Work task →
Reproduce all the entries exactly.

Task inputs →
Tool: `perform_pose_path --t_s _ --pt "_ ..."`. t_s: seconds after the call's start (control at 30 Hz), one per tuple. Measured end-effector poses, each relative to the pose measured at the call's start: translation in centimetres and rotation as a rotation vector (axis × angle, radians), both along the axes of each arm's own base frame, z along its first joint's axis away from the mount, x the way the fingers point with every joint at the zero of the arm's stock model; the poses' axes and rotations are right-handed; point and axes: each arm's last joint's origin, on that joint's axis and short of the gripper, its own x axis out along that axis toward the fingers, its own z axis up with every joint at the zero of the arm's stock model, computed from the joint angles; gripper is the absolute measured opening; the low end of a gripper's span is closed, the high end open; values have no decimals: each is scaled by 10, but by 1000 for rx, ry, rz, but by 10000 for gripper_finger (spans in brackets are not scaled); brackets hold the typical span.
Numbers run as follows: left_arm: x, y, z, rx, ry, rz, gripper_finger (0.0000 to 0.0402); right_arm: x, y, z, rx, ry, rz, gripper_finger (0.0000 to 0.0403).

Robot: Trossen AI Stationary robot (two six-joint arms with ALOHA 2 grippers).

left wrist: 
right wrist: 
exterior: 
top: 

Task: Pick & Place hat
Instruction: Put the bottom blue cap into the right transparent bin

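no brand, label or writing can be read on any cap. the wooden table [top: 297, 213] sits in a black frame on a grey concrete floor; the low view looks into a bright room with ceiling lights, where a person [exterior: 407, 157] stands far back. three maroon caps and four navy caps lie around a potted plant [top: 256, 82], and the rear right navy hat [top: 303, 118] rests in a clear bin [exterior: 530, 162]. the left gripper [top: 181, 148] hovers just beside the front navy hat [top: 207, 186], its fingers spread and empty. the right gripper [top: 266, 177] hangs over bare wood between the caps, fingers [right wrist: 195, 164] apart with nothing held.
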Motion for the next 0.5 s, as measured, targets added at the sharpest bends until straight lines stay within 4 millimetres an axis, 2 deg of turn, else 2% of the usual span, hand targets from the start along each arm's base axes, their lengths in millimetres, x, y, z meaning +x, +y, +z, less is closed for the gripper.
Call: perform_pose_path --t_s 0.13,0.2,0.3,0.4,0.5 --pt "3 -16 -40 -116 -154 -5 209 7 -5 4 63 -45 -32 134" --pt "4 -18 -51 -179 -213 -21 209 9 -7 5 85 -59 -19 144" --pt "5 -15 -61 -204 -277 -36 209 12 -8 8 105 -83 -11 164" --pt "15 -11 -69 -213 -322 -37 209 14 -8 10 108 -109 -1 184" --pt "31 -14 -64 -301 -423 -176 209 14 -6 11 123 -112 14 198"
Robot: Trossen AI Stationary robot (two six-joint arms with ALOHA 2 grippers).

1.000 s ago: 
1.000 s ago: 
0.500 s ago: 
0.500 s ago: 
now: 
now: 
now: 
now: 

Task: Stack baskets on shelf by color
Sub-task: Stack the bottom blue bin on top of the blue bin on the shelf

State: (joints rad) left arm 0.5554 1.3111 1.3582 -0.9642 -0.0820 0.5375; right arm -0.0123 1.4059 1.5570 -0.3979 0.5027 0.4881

Written solution →
Tool: `perform_pose_path --t_s _ --pt "_ ..."`. t_s: seconds after the call's start (control at 30 Hz), one per tuple. Measured end-effector poses, each relative to the pose measured at the call's start: translation in centimetres and rotation as a rotation vector (axis × angle, radians), both along the axes of each arm's own base frame, z along its first joint's axis away from the mount, x the way the fingers point with every joint at the zero of the arm's stock model; the poses' axes and rotations are right-handed; point and axes: each arm's last joint's origin, on that joint's axis and short of the gripper, its own x axis out along that axis toward the fingers, its own z axis up with every joint at the zero of the arm's stock model, computed from the joint angles; gripper is the absolute measured opening; the low end of a gripper's span is closed, the high end open; values have no decimals: each is scaled by 10, but by 1000 for rx, ry, rz, but by 10000 for gripper_finger (spans in brackets are not scaled); brackets hold the typical span.
Numbers run as follows: left_arm: x, y, z, rx, ry, rz, gripper_finger (0.0000 to 0.0402); right_arm: x, y, z, rx, ry, rz, gripper_finger (0.0000 to 0.0403).

Robot: Trossen AI Stationary robot (two six-joint arms with ALOHA 2 grippers).

left wrist: 
right wrist: 
exterior: 
top: 

Task: Pick & Place hat
Instruction: Put the bottom blue cap into the right transparent bin

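no brand, label or writing can be read on any cap. the wooden table [top: 297, 213] sits in a black frame on a grey concrete floor; the low view looks into a bright room with ceiling lights, where a person [exterior: 407, 157] stands far back. three maroon caps and four navy caps lie around a potted plant [top: 256, 82], and the rear right navy hat [top: 303, 118] rests in a clear bin [exterior: 530, 162]. the left gripper [top: 181, 148] hovers just beside the front navy hat [top: 207, 186], its fingers spread and empty. the right gripper [top: 266, 177] hangs over bare wood between the caps, fingers [right wrist: 195, 164] apart with nothing held.
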Motion for the next 0.5 s, as measured, targets added at the sharpest bends until straight lines stay within 4 millimetres an axis, 2 deg of turn, else 2% of the usual span, hand targets from the start along each arm's base axes, their lengths in millimetres, x, y, z meaning +x, +y, +z, less is closed for the gripper.
Call: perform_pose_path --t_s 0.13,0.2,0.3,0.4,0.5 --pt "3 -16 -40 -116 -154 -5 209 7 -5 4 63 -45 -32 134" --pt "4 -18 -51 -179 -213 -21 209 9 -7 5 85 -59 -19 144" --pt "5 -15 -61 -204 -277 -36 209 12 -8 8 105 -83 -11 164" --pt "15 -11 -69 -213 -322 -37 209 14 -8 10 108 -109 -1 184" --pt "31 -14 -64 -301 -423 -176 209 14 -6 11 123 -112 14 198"
Robot: Trossen AI Stationary robot (two six-joint arms with ALOHA 2 grippers).

1.000 s ago: 
1.000 s ago: 
0.500 s ago: 
0.500 s ago: 
now: 
now: 
now: 
now: 

Task: Stack baskets on shelf by color
Sub-task: Stack the bottom blue bin on top of the blue bin on the shelf

State: (joints rad) left arm 0.5554 1.3111 1.3582 -0.9642 -0.0820 0.5375; right arm -0.0123 1.4059 1.5570 -0.3979 0.5027 0.4881

Here the output is complete.